» **WORK REQUIRED**
Could you copy every line of the data that contains "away"?

——

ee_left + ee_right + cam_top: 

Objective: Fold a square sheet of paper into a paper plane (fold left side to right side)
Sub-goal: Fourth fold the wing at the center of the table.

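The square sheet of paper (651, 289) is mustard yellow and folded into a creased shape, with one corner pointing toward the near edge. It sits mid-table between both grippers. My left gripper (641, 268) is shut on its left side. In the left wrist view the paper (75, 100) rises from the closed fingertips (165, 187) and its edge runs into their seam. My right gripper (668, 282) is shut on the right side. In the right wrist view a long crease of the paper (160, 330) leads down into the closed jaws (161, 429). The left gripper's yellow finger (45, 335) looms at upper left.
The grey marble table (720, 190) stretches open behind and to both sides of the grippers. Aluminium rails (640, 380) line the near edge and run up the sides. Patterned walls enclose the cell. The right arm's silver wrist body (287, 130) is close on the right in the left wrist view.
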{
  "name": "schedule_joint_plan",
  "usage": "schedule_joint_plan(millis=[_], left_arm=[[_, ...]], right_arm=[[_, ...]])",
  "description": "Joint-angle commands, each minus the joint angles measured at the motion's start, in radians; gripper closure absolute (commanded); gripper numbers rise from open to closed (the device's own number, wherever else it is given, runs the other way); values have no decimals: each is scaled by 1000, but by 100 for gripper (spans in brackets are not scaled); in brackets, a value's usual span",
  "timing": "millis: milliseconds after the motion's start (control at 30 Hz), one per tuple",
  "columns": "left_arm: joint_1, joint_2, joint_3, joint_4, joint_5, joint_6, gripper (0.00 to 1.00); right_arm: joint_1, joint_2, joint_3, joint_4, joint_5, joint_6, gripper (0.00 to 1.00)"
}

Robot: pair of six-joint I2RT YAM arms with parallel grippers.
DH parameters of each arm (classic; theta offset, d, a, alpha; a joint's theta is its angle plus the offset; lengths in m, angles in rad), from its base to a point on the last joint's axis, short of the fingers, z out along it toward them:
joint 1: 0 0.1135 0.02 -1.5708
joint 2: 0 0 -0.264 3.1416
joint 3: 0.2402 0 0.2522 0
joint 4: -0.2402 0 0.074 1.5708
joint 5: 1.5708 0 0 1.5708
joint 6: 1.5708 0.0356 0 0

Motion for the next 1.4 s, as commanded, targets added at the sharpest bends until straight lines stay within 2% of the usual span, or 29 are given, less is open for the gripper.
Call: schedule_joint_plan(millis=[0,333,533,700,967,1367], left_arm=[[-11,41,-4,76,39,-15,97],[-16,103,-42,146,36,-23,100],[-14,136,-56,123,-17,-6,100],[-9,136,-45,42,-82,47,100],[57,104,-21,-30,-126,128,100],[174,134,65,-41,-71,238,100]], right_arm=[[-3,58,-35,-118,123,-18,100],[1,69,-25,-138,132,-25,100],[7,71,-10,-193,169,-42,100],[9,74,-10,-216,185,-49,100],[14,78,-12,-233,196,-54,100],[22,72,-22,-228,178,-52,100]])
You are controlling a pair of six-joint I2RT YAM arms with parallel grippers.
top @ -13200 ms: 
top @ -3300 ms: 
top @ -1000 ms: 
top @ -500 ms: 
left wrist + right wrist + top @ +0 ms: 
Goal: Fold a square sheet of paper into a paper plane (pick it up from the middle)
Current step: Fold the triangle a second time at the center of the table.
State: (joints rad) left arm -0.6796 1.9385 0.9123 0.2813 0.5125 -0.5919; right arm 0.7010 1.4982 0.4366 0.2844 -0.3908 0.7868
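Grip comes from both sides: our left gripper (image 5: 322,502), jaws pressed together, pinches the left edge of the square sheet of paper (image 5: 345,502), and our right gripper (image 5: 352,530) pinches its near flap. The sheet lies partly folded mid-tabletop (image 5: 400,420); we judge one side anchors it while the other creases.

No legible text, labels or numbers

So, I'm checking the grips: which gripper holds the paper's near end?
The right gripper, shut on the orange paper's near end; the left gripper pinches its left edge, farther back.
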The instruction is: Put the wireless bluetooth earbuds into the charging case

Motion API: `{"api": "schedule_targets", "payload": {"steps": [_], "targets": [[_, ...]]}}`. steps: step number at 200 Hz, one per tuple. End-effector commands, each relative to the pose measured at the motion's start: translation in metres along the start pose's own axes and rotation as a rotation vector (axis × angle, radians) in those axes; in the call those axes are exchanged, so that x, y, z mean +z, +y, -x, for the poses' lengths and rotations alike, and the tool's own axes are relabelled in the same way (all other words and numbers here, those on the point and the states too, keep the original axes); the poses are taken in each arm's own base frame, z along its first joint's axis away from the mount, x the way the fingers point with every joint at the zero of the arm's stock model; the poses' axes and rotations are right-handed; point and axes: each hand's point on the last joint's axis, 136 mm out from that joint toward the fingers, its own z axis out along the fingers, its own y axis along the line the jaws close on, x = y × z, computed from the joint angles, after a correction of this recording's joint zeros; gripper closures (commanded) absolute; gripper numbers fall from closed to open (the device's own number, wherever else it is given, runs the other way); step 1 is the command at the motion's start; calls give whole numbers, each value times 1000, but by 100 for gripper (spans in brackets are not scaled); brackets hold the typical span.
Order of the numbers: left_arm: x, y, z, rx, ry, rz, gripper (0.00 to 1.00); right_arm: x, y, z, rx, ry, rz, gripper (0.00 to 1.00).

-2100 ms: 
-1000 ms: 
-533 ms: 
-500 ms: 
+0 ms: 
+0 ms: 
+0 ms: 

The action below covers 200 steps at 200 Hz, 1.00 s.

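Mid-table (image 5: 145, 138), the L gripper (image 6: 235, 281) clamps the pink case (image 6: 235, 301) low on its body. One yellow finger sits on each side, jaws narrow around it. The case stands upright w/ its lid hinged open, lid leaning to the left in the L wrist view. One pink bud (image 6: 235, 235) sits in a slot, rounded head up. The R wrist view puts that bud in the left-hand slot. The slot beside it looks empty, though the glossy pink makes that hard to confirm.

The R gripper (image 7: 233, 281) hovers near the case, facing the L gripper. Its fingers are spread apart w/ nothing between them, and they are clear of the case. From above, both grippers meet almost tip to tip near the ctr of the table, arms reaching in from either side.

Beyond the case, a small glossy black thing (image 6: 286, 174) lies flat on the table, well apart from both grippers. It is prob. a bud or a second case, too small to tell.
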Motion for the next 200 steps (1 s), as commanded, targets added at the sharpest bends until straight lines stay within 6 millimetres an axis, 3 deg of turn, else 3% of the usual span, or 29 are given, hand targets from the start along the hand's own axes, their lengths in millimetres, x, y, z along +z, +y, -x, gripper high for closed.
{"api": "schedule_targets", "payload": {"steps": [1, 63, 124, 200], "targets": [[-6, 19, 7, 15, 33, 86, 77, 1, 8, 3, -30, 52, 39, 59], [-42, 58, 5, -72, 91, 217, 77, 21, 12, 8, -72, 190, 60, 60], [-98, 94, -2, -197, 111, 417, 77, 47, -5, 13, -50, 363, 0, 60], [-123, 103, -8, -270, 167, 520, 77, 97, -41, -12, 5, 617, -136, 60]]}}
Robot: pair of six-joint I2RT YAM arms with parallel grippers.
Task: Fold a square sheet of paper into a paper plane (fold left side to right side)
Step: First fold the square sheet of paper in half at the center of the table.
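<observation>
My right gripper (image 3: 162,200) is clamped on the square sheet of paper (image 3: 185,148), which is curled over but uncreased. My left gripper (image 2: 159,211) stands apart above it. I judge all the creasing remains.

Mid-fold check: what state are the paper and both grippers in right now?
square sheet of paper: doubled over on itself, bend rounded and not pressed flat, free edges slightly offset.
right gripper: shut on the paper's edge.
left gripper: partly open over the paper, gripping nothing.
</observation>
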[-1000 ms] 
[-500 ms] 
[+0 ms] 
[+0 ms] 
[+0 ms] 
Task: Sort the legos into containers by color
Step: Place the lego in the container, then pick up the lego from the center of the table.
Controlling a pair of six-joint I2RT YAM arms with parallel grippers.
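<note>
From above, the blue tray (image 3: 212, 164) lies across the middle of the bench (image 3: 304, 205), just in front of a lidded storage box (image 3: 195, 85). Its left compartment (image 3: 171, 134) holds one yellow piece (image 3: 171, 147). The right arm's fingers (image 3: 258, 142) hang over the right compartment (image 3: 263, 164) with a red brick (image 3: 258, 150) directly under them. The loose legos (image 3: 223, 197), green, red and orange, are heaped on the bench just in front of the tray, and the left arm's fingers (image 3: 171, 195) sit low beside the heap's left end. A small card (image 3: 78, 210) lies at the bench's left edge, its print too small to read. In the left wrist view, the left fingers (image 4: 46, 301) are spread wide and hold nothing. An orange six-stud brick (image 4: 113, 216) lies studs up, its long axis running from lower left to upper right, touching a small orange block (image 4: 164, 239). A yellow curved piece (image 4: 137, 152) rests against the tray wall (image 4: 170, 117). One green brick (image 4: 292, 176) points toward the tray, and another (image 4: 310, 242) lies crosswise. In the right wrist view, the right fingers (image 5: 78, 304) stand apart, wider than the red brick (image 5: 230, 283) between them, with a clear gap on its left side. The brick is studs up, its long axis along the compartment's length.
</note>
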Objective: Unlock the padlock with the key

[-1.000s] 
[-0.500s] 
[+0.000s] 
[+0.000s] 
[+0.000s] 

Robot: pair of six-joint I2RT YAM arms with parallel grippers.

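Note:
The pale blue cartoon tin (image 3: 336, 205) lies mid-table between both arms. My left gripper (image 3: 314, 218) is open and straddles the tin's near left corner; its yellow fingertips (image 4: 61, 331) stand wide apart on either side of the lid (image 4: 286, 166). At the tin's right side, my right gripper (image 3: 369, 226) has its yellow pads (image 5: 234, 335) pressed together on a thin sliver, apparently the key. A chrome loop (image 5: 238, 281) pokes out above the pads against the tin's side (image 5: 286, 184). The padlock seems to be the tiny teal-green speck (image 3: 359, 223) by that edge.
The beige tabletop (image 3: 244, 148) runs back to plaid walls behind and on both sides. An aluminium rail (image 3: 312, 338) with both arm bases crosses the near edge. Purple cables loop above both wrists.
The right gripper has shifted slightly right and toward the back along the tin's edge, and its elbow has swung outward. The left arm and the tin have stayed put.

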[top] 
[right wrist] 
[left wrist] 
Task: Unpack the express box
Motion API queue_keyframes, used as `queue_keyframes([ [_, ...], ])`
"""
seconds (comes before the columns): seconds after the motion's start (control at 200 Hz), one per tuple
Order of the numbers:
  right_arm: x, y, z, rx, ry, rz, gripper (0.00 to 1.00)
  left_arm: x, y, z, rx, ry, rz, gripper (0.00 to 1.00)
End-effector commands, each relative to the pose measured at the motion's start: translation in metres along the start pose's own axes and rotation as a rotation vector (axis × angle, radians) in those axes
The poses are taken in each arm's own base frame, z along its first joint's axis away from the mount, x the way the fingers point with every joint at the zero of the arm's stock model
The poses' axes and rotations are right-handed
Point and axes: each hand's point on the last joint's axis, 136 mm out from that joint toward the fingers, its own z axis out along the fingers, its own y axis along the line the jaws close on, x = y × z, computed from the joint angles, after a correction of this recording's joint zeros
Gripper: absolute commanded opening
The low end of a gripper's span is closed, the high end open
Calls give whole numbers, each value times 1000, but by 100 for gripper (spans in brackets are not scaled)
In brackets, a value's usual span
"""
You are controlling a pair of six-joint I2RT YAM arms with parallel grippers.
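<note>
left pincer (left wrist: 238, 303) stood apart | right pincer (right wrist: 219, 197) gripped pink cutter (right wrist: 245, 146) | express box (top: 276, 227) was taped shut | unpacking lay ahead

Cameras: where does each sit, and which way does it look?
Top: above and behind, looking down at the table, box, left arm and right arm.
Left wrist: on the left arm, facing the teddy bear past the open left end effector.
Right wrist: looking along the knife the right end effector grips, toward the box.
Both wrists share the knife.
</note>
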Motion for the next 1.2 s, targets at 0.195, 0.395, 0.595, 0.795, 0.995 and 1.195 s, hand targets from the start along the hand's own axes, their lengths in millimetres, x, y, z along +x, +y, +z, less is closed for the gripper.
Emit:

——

» **EXERCISE RESPONSE**
Motion API: `{"api": "schedule_targets", "payload": {"steps": [_], "targets": [[_, ...]]}}`. steps: step number at 200 Hz, one per tuple. End-effector commands, each relative to the pose measured at the motion's start: translation in metres along the start pose's own axes and rotation as a rotation vector (axis × angle, radians) in those axes; in the call those axes are exchanged, so that x, y, z mean +z, +y, -x, for the poses' lengths and rotations alike, and the tool's own axes are relabelled in the same way (all other words and numbers here, those on the point and the states too, keep the original axes); the poses are taken in each arm's own base frame, z along its first joint's axis away from the mount, x the way the fingers point with every joint at the zero of the arm's stock model; the poses' axes and rotations are right-handed; point and axes: each hand's point on the last joint's axis, 136 mm out from that joint toward the fingers, its own z axis out along the fingers, its own y axis along the line the jaws close on, x = y × z, computed from the joint angles, after a correction of this recording's joint zeros; gripper closures (commanded) absolute; gripper numbers fall from closed to open (the device's own number, wherever else it is given, runs the other way); step 1 is the command at the motion's start; calls give whole numbers, each value times 1000, but by 100 for gripper (spans in brackets are not scaled); brackets hold the typical span.
The poses are taken in each arm's own base frame, z along its first joint's axis away from the mount, x the way the fingers point with every joint at the zero of the arm's stock model

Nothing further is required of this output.